Aim of the task:
The answer must be every line from the entries below that includes "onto".

[Dataset records]
Segment Open

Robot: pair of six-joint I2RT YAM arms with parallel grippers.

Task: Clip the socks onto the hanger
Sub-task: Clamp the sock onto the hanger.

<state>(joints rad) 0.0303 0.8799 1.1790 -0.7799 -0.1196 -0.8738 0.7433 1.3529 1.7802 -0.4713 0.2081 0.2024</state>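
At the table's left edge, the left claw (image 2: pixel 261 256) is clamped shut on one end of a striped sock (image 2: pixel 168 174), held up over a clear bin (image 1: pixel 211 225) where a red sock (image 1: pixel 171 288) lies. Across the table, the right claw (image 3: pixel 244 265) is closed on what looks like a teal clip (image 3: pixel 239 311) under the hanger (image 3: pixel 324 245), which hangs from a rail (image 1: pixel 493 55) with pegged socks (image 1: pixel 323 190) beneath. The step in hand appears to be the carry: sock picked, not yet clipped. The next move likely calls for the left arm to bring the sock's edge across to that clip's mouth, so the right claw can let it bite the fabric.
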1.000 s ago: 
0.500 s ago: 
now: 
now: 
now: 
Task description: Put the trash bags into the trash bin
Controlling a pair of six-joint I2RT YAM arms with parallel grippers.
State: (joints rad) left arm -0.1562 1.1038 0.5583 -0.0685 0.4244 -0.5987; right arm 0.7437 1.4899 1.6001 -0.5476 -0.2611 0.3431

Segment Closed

Exercise answer:
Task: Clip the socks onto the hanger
Sub-task: Clamp the sock onto the hanger.

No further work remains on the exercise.